Tags
San Diego Unified Board of Education, San Diego Unified School District, San Diego Unified School District Superintendent Cindy Marten, SDUSD Trustee Richard Barrera
Here are some interesting articles we received and discovered this past week…
ENJOY!
Without More Effective Leadership, LA Unified Will Continue to Flounder
Quote from Article:
As a participant and observer in California public schools for the past half century, I’m struck by what isn’t being talked about in terms of the proverbial “elephant in the room” when it comes to charters: weak leadership in districts with the highest proportion of charters.

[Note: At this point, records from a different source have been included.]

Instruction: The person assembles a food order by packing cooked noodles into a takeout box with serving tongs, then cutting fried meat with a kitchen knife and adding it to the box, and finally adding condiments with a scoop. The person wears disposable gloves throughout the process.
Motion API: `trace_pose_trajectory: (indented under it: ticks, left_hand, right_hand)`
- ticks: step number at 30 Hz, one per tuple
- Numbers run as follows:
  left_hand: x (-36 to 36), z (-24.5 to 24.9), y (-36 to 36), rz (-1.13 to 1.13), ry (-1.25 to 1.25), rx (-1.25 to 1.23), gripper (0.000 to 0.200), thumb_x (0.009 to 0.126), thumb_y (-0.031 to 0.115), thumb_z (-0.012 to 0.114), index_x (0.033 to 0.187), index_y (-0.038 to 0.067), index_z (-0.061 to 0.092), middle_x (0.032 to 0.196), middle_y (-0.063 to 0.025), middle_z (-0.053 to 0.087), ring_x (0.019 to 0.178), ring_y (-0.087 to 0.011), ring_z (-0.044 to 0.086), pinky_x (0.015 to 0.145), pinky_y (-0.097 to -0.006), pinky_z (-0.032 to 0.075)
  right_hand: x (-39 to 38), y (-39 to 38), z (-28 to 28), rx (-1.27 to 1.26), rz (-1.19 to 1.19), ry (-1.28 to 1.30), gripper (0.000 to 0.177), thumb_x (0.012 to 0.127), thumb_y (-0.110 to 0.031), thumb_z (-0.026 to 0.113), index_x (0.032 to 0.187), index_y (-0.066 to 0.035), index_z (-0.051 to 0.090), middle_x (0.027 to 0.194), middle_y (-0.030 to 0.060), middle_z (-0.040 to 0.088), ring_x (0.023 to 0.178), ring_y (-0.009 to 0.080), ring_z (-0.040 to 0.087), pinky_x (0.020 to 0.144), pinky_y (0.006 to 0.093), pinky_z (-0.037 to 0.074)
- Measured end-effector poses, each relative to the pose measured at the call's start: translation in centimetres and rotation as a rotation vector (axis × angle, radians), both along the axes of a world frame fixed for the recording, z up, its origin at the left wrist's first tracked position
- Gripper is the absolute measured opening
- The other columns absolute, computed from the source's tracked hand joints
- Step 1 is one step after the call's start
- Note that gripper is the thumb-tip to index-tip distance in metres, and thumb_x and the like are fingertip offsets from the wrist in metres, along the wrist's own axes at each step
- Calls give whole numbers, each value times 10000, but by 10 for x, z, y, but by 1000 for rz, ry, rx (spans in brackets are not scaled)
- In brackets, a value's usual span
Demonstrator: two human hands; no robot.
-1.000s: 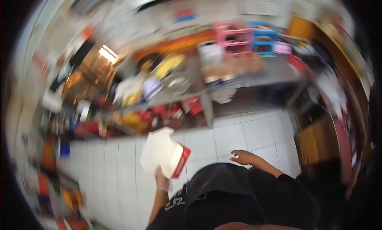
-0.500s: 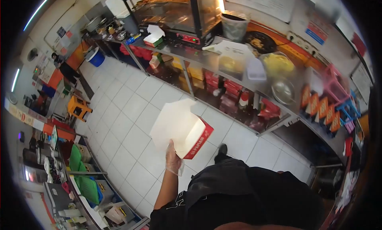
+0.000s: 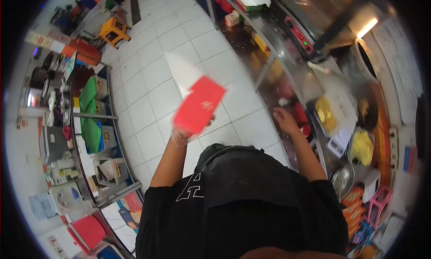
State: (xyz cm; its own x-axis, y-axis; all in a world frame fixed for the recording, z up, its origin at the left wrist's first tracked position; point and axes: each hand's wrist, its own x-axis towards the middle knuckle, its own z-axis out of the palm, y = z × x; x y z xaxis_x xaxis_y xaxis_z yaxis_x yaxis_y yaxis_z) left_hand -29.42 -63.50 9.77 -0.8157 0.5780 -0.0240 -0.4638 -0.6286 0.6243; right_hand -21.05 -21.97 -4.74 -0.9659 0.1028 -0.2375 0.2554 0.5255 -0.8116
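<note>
A red and white paper food box (image 3: pixel 200 105) is in my left hand (image 3: pixel 182 135), which wears a clear plastic glove. The box is tilted, with its red outer side toward me and its white lid (image 3: pixel 182 70) hanging open at the far side. Some fingertips show at its right edge; its inside is hidden. My right hand (image 3: pixel 285 120) holds nothing, its fingers loosely bent and a little apart. It hangs in the air beside the front edge of the metal counter (image 3: pixel 301 86).
On the counter are a heated display case (image 3: pixel 310 39), a tray of yellow food (image 3: pixel 325 115), a clear container of yellow food (image 3: pixel 362 147) and a metal bowl (image 3: pixel 343 180). Orange boxes (image 3: pixel 353 209) stand nearby. At left are shelves with green lids (image 3: pixel 92 129) and an orange stool (image 3: pixel 114 31).
My view has turned, bringing the counter to my right. The box has rotated in my left hand, so its red side faces me instead of its white inside. My right hand has come into view.
</note>
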Motion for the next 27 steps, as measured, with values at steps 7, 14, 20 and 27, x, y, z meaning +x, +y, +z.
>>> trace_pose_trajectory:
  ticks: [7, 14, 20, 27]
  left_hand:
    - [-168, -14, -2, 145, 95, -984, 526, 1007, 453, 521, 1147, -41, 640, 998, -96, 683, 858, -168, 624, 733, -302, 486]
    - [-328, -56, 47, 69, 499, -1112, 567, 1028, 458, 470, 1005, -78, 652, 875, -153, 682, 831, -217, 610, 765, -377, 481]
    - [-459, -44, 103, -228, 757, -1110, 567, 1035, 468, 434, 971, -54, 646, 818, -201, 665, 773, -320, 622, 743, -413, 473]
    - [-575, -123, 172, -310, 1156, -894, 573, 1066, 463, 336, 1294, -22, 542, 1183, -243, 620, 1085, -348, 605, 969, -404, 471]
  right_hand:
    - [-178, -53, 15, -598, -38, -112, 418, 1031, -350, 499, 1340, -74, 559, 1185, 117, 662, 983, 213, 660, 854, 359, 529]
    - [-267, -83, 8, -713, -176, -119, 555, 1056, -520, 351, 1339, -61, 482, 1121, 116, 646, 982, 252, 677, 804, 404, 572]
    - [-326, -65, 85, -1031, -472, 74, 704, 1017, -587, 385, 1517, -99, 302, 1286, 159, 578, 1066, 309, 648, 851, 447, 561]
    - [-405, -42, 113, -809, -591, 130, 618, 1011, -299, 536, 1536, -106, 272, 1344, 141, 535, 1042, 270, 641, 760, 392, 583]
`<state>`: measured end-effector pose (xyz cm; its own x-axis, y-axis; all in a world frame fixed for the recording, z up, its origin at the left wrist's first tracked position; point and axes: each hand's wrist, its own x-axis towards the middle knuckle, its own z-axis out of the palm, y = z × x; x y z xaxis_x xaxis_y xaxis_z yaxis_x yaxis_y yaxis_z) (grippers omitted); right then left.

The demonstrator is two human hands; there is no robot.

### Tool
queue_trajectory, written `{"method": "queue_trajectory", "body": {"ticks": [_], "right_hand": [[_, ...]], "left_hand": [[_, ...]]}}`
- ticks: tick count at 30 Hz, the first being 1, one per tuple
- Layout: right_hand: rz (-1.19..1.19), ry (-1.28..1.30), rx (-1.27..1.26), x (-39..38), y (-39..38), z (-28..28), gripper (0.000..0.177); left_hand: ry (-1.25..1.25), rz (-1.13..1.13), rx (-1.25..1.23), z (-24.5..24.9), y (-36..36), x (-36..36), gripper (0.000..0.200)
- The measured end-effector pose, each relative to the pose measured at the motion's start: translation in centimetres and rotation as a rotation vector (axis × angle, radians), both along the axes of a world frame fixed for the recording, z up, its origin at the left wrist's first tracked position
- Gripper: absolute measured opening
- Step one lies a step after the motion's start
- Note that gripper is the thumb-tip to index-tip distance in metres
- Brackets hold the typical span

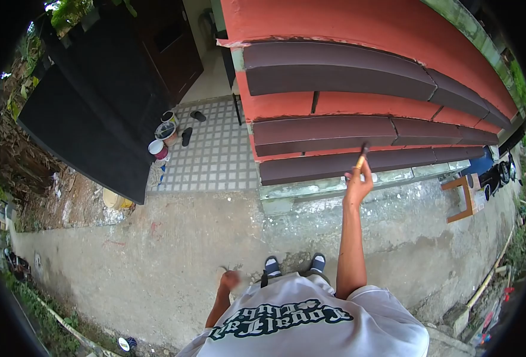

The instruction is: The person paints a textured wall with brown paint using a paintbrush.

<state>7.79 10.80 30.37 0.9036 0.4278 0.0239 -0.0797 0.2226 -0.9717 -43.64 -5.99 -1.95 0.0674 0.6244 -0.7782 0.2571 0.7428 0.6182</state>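
Observation:
Raised toward the wall, my right hand [358, 187] is closed around a paintbrush [361, 160] with a light handle and dark bristles. The bristle end overlaps the lower edge of a dark brown ledge [328, 134] on the orange-red wall [310, 22]. Down at my left side is my left hand [230, 279], its fingers blurred, so I cannot tell whether they hold anything.
Paint buckets [158, 149] and a pail [166, 132] stand by the dark gate [90, 113]. Slippers [187, 137] lie on the tiled entrance [215, 160]. A wooden stool [466, 199] sits at the right on the concrete [185, 238], near a motorcycle [504, 171].

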Motion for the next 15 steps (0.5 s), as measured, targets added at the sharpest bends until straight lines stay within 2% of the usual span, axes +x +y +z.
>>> {"method": "queue_trajectory", "body": {"ticks": [5, 7, 9, 10, 15], "right_hand": [[0.340, -0.081, 0.009, -11.2, 2.8, -0.7, 0.055], [0.442, -0.150, 0.018, -15.3, 2.8, -1.2, 0.054], [0.630, -0.087, -0.020, -17.8, 2.8, -1.3, 0.053], [0.722, -0.057, -0.040, -18.2, 2.7, -1.2, 0.052], [0.714, -0.019, -0.101, -14.3, 2.3, 0.7, 0.049]], "left_hand": [[-0.064, 0.075, -0.036, -1.1, -1.0, -1.4, 0.025], [-0.065, 0.095, -0.044, -1.2, -1.6, -1.7, 0.025], [-0.027, 0.091, -0.054, -1.2, -2.1, -1.6, 0.025], [-0.024, 0.081, -0.059, -1.2, -2.3, -1.7, 0.026], [0.022, 0.032, -0.081, -1.4, -2.7, -2.2, 0.026]]}}
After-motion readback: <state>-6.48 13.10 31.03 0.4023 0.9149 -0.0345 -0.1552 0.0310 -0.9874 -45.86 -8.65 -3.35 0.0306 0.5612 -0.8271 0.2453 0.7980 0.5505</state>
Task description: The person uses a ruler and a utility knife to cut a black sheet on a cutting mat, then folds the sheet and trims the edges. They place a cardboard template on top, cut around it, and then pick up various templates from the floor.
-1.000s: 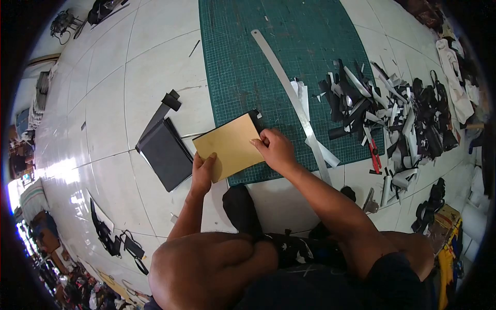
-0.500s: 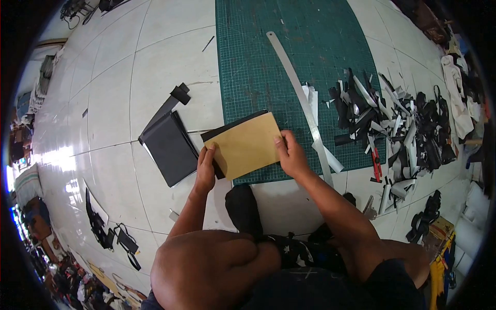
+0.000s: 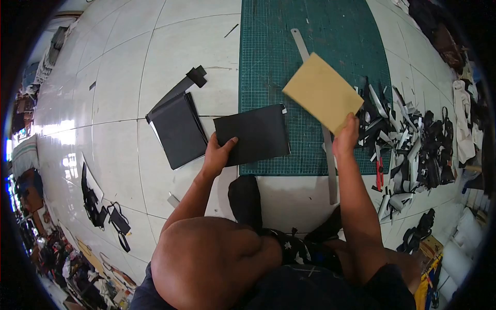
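Note:
My left hand (image 3: 219, 154) grips the near left corner of a black rectangular sheet or stack (image 3: 253, 133), thumb on top, partly over the green cutting mat (image 3: 268, 62). Raised above the mat's right part, a tan rectangular board (image 3: 324, 94) is held by its near corner in my right hand (image 3: 346, 135). A long metal ruler (image 3: 328, 170) runs under the board and off the mat's near edge. Left of my left hand lies a stack of black sheets (image 3: 178, 130) on the floor.
Black and white scraps (image 3: 413, 150) are heaped at the right, with a red cutter (image 3: 379, 168) beside them. A black strip (image 3: 178, 93) lies behind the stack. Black straps (image 3: 120, 222) are on the floor at the left.
The tan board has come off the black piece and moved right and away from me with my right hand. My left hand keeps the black piece. The whole view has shifted somewhat.

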Demonstrator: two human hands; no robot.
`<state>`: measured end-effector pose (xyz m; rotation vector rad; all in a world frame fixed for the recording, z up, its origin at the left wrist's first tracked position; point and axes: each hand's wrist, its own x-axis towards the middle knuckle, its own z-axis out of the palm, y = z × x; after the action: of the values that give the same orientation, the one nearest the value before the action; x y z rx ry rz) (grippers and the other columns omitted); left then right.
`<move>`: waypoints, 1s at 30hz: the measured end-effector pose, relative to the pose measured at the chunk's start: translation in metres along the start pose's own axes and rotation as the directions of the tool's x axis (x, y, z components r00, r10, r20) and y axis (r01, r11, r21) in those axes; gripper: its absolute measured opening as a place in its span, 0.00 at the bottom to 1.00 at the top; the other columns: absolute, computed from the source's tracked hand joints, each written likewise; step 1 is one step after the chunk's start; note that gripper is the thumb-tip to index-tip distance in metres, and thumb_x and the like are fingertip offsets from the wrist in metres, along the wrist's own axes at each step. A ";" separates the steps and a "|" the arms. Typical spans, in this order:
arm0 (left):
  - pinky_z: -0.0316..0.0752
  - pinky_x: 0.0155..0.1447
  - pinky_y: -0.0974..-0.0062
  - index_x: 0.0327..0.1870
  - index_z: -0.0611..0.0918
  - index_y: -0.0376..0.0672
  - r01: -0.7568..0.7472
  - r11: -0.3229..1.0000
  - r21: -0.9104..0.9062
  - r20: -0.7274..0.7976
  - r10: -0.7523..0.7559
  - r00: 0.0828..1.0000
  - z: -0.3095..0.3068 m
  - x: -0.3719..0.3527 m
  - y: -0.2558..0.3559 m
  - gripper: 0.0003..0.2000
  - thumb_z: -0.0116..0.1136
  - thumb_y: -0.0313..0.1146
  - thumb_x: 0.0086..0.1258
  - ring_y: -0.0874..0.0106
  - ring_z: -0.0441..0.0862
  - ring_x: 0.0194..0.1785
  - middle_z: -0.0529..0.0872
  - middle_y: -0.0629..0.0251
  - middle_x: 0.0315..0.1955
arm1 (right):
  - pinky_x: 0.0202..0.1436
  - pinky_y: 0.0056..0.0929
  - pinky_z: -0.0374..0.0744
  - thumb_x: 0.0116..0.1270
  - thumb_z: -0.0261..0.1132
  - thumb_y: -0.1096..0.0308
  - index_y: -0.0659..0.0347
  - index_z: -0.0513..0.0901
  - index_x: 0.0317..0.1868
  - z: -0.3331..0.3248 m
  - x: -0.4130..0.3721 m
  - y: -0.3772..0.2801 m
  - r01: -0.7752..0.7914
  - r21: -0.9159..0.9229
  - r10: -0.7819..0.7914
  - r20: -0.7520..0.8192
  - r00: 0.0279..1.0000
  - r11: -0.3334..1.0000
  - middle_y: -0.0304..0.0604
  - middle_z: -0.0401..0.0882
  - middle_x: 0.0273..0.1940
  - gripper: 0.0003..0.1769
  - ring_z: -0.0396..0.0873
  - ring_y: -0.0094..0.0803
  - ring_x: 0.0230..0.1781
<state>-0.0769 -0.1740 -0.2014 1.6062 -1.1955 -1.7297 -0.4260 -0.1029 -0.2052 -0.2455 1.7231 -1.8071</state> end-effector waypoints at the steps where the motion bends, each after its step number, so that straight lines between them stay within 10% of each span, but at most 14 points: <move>1: 0.79 0.55 0.71 0.58 0.74 0.30 0.010 1.000 0.005 0.006 -0.010 1.000 -0.001 0.000 0.001 0.21 0.65 0.32 0.70 0.67 0.84 0.49 0.85 0.53 0.48 | 0.60 0.35 0.72 0.79 0.52 0.50 0.65 0.70 0.57 -0.005 0.007 -0.002 0.037 -0.121 -0.044 -0.058 0.997 0.992 0.48 0.76 0.50 0.24 0.75 0.34 0.53; 4: 0.79 0.56 0.70 0.58 0.74 0.31 0.030 0.995 -0.097 0.041 -0.027 0.999 0.001 -0.001 0.005 0.21 0.64 0.31 0.70 0.67 0.83 0.50 0.84 0.53 0.49 | 0.59 0.36 0.74 0.76 0.59 0.51 0.68 0.67 0.63 -0.018 0.023 -0.007 0.150 -0.534 -0.305 -0.214 0.928 0.832 0.53 0.73 0.52 0.30 0.77 0.40 0.52; 7: 0.78 0.58 0.70 0.59 0.74 0.31 0.002 0.996 -0.089 0.014 -0.001 1.000 0.000 0.004 -0.007 0.20 0.63 0.31 0.71 0.66 0.83 0.52 0.84 0.53 0.51 | 0.54 0.36 0.75 0.74 0.63 0.51 0.69 0.67 0.64 -0.012 0.004 -0.008 0.272 -0.887 -0.525 0.041 0.850 0.372 0.50 0.73 0.53 0.32 0.75 0.37 0.48; 8: 0.77 0.59 0.70 0.59 0.74 0.31 -0.013 0.998 -0.055 -0.012 0.012 1.000 -0.002 0.006 -0.016 0.20 0.63 0.30 0.71 0.66 0.82 0.53 0.84 0.53 0.51 | 0.49 0.33 0.76 0.72 0.67 0.54 0.68 0.69 0.63 -0.014 0.009 0.012 0.458 -0.775 -0.490 0.223 0.843 0.435 0.48 0.71 0.52 0.31 0.75 0.34 0.39; 12: 0.77 0.59 0.71 0.63 0.72 0.32 -0.121 0.992 0.030 0.001 0.121 0.993 0.000 0.001 -0.004 0.20 0.61 0.28 0.73 0.70 0.81 0.53 0.84 0.56 0.52 | 0.49 0.34 0.78 0.69 0.70 0.57 0.64 0.71 0.65 0.036 -0.052 0.019 0.405 -0.649 -0.110 0.445 0.888 0.644 0.51 0.72 0.53 0.31 0.74 0.33 0.42; 19: 0.76 0.62 0.71 0.64 0.73 0.35 -0.092 0.986 -0.140 0.099 0.106 0.989 -0.058 -0.021 0.047 0.20 0.60 0.25 0.72 0.70 0.81 0.56 0.84 0.59 0.54 | 0.55 0.33 0.79 0.65 0.75 0.55 0.62 0.62 0.73 0.072 -0.093 0.030 -0.002 -0.480 0.324 0.589 0.741 0.877 0.51 0.73 0.59 0.43 0.76 0.31 0.50; 24: 0.73 0.65 0.70 0.65 0.75 0.37 -0.091 0.996 -0.017 0.204 0.092 0.975 -0.116 -0.029 0.065 0.22 0.61 0.23 0.69 0.71 0.79 0.58 0.84 0.63 0.54 | 0.51 0.32 0.81 0.69 0.71 0.62 0.61 0.64 0.72 0.103 -0.124 0.007 -0.379 -0.461 0.594 0.678 0.433 0.803 0.44 0.80 0.51 0.36 0.79 0.29 0.48; 30: 0.73 0.63 0.73 0.63 0.76 0.37 -0.063 0.952 0.300 0.302 -0.033 0.953 -0.167 -0.023 0.096 0.21 0.63 0.26 0.69 0.74 0.79 0.55 0.85 0.64 0.52 | 0.42 0.34 0.85 0.68 0.71 0.63 0.62 0.69 0.62 0.132 -0.165 0.034 -0.501 -0.458 0.670 0.611 0.423 0.734 0.45 0.81 0.49 0.27 0.83 0.33 0.45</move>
<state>0.0685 -0.2475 -0.0950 1.5256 -1.6925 -1.9043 -0.2151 -0.1209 -0.1741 -0.3511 1.1394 -0.7824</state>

Let’s start with Los Angeles, the state’s largest district, where the failure to fix traditional public schools has resulted in a flourishing charter school movement in the poorest parts of the district. Expecting poor parents of color to embrace the status quo is completely unacceptable when it comes to the future of their children. This is a failure of district leadership that goes back more than two decades, and is compounded by the actions of the school board majority before the recent election of Jackie Goldberg.
And…
While the debate about charters suggests that they are a threat to every urban district in our state, the information on the ground doesn’t support that faulty notion. Long Beach Unified, which is actually adjacent to LA Unified in some parts of the district, has less than one percent of its students in charters. Why is that? Because Long Beach for years has had leaders who know how to fix traditional public schools. Garden Grove, another award-winning large urban district in Orange County, similarly is not threatened by charters. And there are other large districts around the state where charter enrollment is minuscule.
And…
Now that Measure EE, the recent parcel tax in LA Unified, has gone down to an overwhelming defeat, there’s been quite a bit of punditry suggesting that the voters somehow rejected poor kids and their teachers in a callous, back of the hand sort of way and that sinister business forces were responsible for the defeat. In my judgment, local school tax measures are always a referendum on the current leadership of the school system. Nothing about this result suggests that the genuine outpouring of support for teachers and kids during the January strike was illegitimate.
At rallies in downtown Los Angeles, estimated at 70,000-plus by the Los Angeles police, pro-union speakers hailed teachers as “the guardians of democracy,” “the Davids who took on the Goliath billionaires,” and “the true protectors of children’s interests” — all legitimate sentiments and powerful testimony to United Teachers of Los Angeles’ brilliant organizing campaign.
And…
But that really wasn’t what was on the ballot three weeks ago. What was on the ballot was a yea or nay with regard to the board and superintendent who are ineffective when it comes to fixing traditional public schools.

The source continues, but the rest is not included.